Siempre te ha gustado dibujar, ya fuera cosas, animales, paisajes o personas que querías o te parecían interesantes. Lamentablemente, siempre recibías comentarios negativos que terminaron afectándote, y decidiste dejar el dibujo como tu sueño imposible.
Por azares del destino, falleciste y terminaste en el infierno. Mientras muchos lo considerarían un castigo, tú lo viste como la oportunidad perfecta para dibujar por toda la eternidad. Cuando llegaste al Hazbin Hotel, rápidamente le tomaste cariño a todos y empezaste a dibujarlos. Pero quien sin duda llenaba la mayoría de tus hojas era Alastor, el temible y encantador demonio de la radio, con quien, a pesar de sus diferencias, te llevabas de maravilla, tanto que hasta te permitía estar en su estación de radio junto a él. Tal vez era la forma en que te trataba o su aura misteriosa, pero aquel demonio era el protagonista de la mayoría de tus dibujos. Lo dibujabas cuando estaba leyendo, desayunando, e incluso había un boceto incompleto de su forma demoníaca. Además de eso, dejabas pequeñas notas sobre detalles que habías notado de él mientras lo dibujabas.

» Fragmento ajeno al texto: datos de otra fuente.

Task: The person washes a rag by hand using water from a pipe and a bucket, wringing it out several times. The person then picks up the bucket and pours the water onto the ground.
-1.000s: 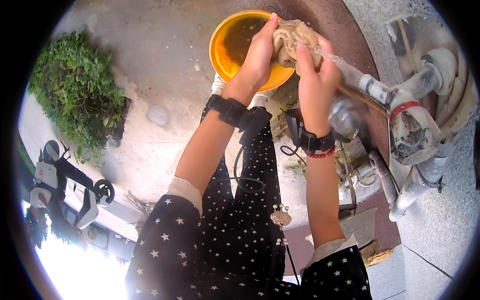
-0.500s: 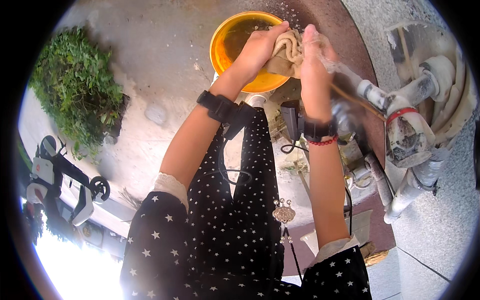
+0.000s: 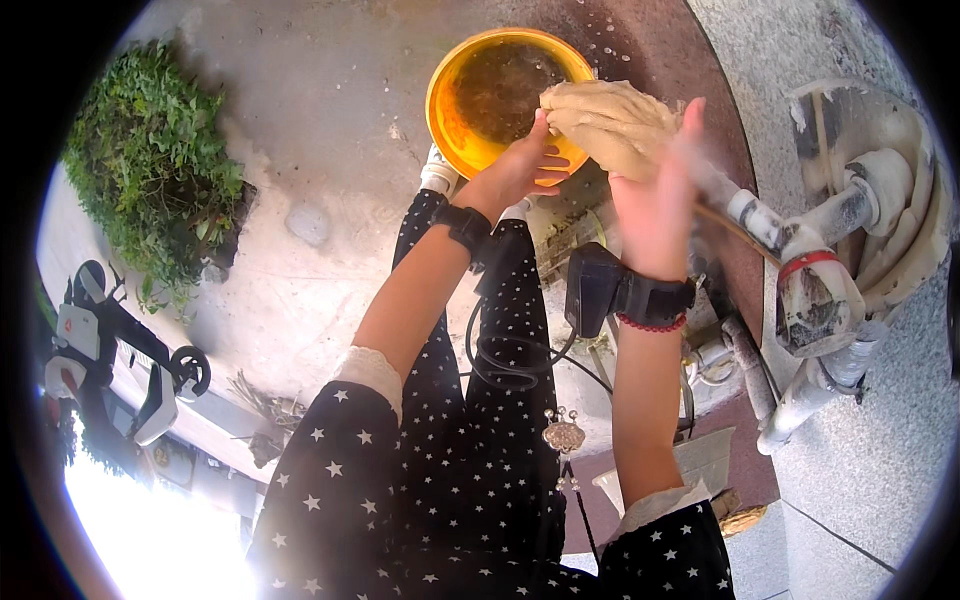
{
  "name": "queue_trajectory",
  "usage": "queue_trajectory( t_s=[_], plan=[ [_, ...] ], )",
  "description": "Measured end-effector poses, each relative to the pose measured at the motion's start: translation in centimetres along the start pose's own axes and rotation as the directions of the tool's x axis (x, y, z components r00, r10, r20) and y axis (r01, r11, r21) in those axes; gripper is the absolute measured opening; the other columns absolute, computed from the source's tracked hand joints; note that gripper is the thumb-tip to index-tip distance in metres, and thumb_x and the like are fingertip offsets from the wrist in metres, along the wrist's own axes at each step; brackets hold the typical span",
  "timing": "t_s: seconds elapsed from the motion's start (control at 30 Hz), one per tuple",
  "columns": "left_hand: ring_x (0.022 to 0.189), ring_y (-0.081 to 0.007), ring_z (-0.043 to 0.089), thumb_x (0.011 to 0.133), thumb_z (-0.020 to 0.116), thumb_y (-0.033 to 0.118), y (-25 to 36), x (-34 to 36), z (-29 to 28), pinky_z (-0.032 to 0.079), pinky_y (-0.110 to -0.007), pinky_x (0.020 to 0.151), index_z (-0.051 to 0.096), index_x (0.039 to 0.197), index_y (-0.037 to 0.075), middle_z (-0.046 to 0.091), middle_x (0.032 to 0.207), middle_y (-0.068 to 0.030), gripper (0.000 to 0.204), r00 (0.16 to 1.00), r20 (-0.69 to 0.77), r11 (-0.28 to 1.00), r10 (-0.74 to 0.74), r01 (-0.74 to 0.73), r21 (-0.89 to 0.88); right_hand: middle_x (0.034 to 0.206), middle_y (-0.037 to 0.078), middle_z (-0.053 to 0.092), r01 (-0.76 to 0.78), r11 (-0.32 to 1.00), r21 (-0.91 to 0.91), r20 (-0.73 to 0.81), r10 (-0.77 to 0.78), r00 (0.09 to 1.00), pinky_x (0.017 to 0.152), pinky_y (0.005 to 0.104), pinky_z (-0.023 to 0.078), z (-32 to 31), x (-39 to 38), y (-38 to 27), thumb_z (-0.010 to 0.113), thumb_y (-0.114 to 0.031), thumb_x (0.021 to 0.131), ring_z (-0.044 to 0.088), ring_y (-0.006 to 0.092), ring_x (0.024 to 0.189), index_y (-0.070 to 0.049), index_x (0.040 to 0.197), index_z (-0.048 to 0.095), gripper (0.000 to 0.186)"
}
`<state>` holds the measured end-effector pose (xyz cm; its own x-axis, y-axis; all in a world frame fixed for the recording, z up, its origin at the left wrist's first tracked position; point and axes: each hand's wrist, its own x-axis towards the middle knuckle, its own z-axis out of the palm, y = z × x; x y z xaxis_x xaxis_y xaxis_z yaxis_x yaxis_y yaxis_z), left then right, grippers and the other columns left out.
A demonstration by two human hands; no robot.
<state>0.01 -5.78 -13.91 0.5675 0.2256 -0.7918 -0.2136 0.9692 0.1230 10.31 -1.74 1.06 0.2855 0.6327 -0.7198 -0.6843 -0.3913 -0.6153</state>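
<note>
A tan wet cloth (image 3: 600,115) stretches sideways over the right side of a yellow basin (image 3: 445,100) with murky water inside. My right hand (image 3: 660,205) holds the cloth at its right end, thumb raised and partly blurred, other fingers mostly hidden. My left hand (image 3: 515,165) is below the cloth's left end, its thumb tip touching it and its other fingers spread apart in front of the basin. Clear water streams near my right hand from a white tap pipe (image 3: 750,215).
White pipework with red tape (image 3: 810,262) stands at right against a speckled wall (image 3: 850,470). A leafy plant (image 3: 150,170) grows at left. A black-and-white scooter (image 3: 110,340) is at lower left. The floor (image 3: 330,270) is pale concrete.
The cloth, bunched between both hands earlier, is now spread out sideways. My left hand has moved down and its fingers have opened. My right hand has shifted lower and rightward.
</note>
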Motion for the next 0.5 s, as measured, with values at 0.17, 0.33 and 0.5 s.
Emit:
queue_trajectory(
  t_s=[0.17, 0.33, 0.5],
  plan=[
    [0.116, -0.0229, 0.042, 0.086, 0.04, 0.051, 2.0, -1.6, 3.3, 0.035, -0.041, 0.096, 0.039, 0.125, 0.003, 0.046, 0.124, -0.0101, 0.062, 0.895, 0.314, 0.837, 0.317, -0.109, -0.536, 0.11, 0.011, 0.053, -0.055, 0.992, 0.109, -0.007, 0.056, 0.998, 0.093, 0.0371, 0.037, -2.1, 0.5, -0.9, 0.052, -0.036, 0.086, 0.05, 0.0237, 0.105, -0.004, 0.111, 0.048, 0.042],
    [0.112, -0.0245, 0.046, 0.081, 0.06, 0.016, 3.9, 0.0, 4.2, 0.034, -0.039, 0.098, 0.042, 0.118, 0.001, 0.049, 0.119, -0.0113, 0.043, 0.887, 0.126, 0.774, 0.445, -0.309, -0.553, 0.107, 0.01, 0.055, -0.126, 0.981, 0.147, -0.104, 0.142, 0.984, 0.094, 0.0401, 0.036, -1.9, -0.1, -1.7, 0.054, -0.03, 0.084, 0.05, 0.0245, 0.103, -0.004, 0.103, 0.052, 0.032],
    [0.101, -0.0227, 0.054, 0.082, 0.058, 0.01, 6.1, 0.2, 5.5, 0.043, -0.036, 0.09, 0.049, 0.11, 0.0, 0.056, 0.107, -0.011, 0.031, 0.953, -0.028, 0.88, 0.301, -0.289, -0.377, 0.104, 0.01, 0.056, -0.114, 0.976, 0.185, -0.078, 0.131, 0.988, 0.094, 0.0424, 0.035, -2.1, 0.3, -1.1, 0.054, -0.027, 0.083, 0.05, 0.0244, 0.103, -0.006, 0.102, 0.053, 0.028]
  ],
)
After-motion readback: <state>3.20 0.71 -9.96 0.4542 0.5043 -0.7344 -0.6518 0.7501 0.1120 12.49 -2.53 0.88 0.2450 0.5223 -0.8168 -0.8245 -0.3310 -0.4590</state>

“Su sonrisa se relaja cuando está verdaderamente feliz” “Se ríe como loquito de centro” “Le gustan los chistes malos y de humor negro” “Su forma demoníaca da miedo... ¡ME ENCANTA!”

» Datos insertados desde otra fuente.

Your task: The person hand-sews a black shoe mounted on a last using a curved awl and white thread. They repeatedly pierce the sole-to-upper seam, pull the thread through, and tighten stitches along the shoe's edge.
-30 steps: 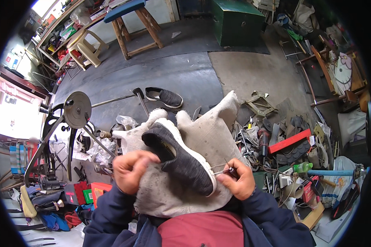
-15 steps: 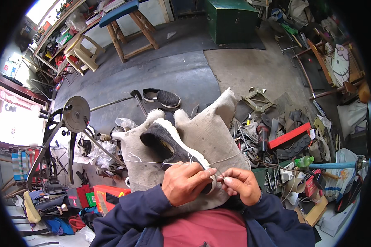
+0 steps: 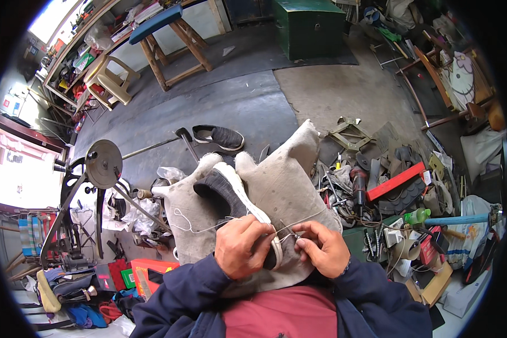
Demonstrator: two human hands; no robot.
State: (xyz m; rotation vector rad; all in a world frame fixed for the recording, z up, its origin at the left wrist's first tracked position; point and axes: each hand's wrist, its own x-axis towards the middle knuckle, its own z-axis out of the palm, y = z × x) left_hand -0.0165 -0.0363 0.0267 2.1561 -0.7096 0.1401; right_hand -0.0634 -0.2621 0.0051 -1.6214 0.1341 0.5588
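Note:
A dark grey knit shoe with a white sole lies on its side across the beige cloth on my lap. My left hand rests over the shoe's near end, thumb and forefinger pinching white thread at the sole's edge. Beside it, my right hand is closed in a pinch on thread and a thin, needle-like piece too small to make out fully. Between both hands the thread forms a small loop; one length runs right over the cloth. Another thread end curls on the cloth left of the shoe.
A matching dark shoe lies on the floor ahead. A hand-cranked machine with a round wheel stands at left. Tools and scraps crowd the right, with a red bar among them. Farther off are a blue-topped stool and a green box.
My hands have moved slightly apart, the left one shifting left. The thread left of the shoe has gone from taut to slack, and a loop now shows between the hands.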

Obviamente, ocultabas esos dibujos y notas de él por vergüenza y miedo. Pero hoy deseabas desaparecer. Habías olvidado tu libreta en su habitación/estación de radio y cuando entraste a recuperarla, Alastor observaba cada uno de los dibujos atentamente y leía cada nota en voz alta. Cuando notó tu presencia volteo a verte, cerrando la libreta y dirigiendo toda su atención a tí.
—Sabía que tenías talento cariño, pero esto sin duda supera mis expectativas. Jamás imaginé que yo fuera parte de tu inspiración.
Dijo mientras se acercaba a tí, inclinándose un poco mientras tenía sus brazos tras de sí con la libreta, mirándote con esa sonrisa tan característica.